We had a long conversation then, about the dinner Gulya had cooked for us, and how angry my “husband” would be to wake up in the night and learn that I had kept it a secret from him. “Wake him up,” Gulya suggested with steely playfulness. “Go on, Emma, wake him up.”
Eric gazed at me with sleep-clouded eyes. “I think the easiest thing to do would be to just go eat dinner,” he said.
Clutching each other’s hands, we trudged across the courtyard to the annex kitchen where we were to eat all our meals: a narrow room with gas burners, a long table, a row of cabinets, and a refrigerator. The refrigerator was kept unplugged all night, to save electricity. Gulya handed us two enormous bowls of borscht, redolent of mutton, covered by a thin film of orange grease.
“This looks great,” Eric said in a woolly, gentle voice. He was the kind of person who could eat anything at any time, and once ate one thousand dumplings in one week, just to make some kind of point.
I ate a piece of Samarkand bread and drank cup after cup of bitter green tea, while fielding Gulya’s questions about our fictional wedding.
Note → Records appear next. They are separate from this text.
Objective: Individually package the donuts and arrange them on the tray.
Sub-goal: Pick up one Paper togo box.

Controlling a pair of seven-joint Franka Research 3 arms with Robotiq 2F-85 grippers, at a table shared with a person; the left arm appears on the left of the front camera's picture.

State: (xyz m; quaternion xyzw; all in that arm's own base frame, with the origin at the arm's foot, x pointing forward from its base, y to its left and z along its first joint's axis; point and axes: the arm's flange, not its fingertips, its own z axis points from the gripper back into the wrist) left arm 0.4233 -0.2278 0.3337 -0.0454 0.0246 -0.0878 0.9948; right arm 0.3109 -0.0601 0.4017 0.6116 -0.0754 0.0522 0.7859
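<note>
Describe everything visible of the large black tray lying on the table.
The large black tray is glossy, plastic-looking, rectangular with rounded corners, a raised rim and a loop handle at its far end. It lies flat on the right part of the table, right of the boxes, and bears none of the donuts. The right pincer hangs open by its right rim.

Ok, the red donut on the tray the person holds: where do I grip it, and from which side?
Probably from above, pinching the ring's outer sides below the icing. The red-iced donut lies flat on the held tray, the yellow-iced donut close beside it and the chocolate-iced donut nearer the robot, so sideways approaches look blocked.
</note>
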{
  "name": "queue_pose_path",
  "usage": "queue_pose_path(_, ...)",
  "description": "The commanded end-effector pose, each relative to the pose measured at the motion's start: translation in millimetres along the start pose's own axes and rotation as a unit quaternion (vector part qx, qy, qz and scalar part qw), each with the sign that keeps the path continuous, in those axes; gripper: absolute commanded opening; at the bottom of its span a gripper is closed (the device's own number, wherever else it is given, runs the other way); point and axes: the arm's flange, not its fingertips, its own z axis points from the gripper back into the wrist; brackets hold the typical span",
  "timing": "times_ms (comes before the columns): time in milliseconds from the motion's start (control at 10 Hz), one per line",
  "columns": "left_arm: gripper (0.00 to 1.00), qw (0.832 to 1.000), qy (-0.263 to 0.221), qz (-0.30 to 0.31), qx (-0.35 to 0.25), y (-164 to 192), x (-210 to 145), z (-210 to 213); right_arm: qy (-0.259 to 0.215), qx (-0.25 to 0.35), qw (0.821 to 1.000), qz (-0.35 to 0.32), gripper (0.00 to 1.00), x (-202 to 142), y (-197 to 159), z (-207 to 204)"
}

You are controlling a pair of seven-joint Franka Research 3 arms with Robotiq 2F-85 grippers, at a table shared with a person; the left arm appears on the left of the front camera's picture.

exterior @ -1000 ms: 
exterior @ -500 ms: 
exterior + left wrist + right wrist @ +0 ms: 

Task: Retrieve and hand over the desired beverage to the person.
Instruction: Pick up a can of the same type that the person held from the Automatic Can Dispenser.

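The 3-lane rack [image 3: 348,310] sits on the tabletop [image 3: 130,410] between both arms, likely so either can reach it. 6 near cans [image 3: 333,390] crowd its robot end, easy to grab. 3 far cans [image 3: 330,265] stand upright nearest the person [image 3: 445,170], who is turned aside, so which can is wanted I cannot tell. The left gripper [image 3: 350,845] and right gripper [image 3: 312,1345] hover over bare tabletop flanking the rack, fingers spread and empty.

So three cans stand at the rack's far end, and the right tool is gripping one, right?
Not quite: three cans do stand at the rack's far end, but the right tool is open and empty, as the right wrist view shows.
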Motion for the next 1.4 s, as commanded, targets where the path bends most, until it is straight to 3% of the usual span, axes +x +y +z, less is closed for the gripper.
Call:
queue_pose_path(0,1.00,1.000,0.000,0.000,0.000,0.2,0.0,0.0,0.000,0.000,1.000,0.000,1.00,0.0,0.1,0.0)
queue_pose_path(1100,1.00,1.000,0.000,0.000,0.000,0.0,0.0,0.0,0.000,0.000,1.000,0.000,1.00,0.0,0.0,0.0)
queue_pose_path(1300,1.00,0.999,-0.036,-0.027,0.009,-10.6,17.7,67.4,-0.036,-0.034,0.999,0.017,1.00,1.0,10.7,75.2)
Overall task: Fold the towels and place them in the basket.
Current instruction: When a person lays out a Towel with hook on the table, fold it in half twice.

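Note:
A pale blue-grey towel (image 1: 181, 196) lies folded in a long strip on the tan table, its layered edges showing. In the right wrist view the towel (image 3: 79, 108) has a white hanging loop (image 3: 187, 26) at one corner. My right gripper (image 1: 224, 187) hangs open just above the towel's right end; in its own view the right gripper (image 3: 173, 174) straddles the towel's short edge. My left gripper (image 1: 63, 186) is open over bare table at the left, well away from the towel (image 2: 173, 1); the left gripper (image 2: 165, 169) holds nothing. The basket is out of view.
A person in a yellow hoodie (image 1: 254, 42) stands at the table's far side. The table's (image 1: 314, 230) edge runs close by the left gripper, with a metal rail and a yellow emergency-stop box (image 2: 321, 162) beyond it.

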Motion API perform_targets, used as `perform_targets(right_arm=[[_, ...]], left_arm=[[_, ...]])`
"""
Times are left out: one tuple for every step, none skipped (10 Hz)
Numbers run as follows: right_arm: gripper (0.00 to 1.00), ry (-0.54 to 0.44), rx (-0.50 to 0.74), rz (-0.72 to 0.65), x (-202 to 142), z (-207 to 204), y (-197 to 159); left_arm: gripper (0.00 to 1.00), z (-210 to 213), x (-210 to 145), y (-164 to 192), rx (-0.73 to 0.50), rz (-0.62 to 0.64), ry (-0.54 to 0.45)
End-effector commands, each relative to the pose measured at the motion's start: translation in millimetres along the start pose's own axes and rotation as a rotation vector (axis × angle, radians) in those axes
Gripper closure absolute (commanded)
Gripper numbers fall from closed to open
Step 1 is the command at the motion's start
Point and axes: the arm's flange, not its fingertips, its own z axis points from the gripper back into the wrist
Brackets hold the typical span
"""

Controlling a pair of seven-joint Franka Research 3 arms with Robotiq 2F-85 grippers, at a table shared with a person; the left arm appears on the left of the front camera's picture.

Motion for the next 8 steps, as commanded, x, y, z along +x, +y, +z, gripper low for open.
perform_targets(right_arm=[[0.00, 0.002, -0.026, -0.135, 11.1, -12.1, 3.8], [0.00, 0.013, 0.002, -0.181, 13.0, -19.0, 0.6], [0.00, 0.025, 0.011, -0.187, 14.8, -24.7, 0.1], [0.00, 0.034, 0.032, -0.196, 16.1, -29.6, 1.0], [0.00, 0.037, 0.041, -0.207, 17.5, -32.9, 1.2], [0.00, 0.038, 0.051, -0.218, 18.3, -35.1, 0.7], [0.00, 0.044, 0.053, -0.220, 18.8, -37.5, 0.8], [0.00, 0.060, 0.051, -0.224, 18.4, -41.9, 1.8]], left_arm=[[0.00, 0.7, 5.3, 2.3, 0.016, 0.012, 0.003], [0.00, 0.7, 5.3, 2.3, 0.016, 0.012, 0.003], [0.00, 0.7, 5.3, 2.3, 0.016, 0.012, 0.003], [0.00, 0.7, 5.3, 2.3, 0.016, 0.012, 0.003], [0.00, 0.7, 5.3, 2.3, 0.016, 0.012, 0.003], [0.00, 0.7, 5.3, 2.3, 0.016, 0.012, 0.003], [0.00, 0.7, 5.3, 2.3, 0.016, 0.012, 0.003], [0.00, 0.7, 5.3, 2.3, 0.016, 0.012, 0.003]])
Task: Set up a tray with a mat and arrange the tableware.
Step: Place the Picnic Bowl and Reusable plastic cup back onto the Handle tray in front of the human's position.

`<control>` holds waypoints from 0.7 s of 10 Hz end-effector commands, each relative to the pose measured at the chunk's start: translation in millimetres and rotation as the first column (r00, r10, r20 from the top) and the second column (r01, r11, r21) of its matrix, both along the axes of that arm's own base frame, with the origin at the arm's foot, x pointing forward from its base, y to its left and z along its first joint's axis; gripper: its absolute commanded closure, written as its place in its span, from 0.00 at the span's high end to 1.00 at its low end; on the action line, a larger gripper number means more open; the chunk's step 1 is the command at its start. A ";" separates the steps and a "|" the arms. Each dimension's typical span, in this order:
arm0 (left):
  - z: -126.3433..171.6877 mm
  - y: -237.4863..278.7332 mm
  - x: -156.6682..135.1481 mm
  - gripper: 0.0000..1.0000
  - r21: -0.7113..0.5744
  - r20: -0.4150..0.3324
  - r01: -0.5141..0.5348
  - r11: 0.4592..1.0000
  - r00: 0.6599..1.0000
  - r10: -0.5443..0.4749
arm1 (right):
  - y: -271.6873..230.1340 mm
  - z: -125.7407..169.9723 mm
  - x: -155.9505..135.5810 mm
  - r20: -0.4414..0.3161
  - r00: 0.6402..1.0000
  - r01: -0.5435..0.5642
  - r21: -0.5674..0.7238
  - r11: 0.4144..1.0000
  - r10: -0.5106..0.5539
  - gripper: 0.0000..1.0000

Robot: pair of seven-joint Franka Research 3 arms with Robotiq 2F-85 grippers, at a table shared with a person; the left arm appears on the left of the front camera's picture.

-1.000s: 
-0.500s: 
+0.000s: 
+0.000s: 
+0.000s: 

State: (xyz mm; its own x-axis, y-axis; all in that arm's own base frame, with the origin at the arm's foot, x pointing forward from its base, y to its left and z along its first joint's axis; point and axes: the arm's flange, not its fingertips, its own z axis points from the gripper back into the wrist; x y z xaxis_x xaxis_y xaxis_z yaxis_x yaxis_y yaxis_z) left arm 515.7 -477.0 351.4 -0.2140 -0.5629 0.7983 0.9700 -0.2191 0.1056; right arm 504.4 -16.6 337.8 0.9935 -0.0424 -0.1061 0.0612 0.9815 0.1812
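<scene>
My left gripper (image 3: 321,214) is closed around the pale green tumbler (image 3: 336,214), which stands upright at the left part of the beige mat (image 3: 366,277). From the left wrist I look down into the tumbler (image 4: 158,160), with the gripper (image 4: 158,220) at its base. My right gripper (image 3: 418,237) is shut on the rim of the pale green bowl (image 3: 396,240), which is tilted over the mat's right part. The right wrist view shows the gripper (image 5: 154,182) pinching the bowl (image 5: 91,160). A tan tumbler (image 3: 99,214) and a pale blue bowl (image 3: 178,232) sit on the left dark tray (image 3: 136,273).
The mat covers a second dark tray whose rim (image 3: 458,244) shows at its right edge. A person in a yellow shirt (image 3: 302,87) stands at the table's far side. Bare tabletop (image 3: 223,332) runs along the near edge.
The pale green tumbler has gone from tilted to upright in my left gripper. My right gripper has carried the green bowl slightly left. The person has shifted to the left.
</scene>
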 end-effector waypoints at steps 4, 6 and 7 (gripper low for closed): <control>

We had been instructed to tell her that we were married. Conveniently, we already owned platinum wedding bands, purchased two years earlier as engagement rings, using the savings cleverly invested by Eric in Irish banks and especially in some Mexican corn-processing plants, whose stock had skyrocketed because of an unexpected U.S. subsidy for ethanol production. I had stopped wearing my ring after a few months, when it started giving me a rash. Having determined through online research that platinum was the world’s most hypoallergenic metal, I interpreted this rash as a hysterical symptom, although it later turned out to have been caused by soap getting trapped under the ring, which was slightly too big. Meanwhile time had passed and although, in certain respects, nothing had changed—we never called off the engagement in so many words—things had, in other, almost imperceptible ways, changed a great deal, so that our old plans had gradually come to seem unreal, unrealizable, ill-advised.
We were wearing the rings again now. Eric had already finished his borscht, whereas I had managed only a few spoonfuls.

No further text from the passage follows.